> **What to produce**
Exactly as it appears, restate the whole listing.

Start of Dataset section

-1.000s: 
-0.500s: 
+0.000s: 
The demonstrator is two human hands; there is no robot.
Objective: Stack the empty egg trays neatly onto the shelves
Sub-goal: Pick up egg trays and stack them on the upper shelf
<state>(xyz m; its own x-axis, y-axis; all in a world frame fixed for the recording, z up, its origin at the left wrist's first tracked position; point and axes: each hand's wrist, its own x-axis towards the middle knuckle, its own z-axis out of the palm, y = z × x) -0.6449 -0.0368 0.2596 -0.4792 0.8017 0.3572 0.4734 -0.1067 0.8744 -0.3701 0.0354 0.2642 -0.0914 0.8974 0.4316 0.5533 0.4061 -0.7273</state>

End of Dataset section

> **Answer to this task**
-1.000s: 
-0.500s: 
+0.000s: 
The demonstrator is two human hands; there is no robot.
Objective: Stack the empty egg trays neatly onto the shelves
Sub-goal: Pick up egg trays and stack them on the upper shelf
<state>(xyz m; its own x-axis, y-axis; all in a world frame fixed for the recording, z up, its origin at the left wrist's first tracked position; point and axes: each hand's wrist, its own x-axis towards the middle knuckle, its own z-axis out of the palm, y = z × x) -0.6449 -0.0368 0.2596 -0.4792 0.8017 0.3572 0.4734 -0.1067 0.8744 -0.3701 0.0354 0.2642 -0.0914 0.8974 0.4316 0.5533 0.4061 -0.7273</state>

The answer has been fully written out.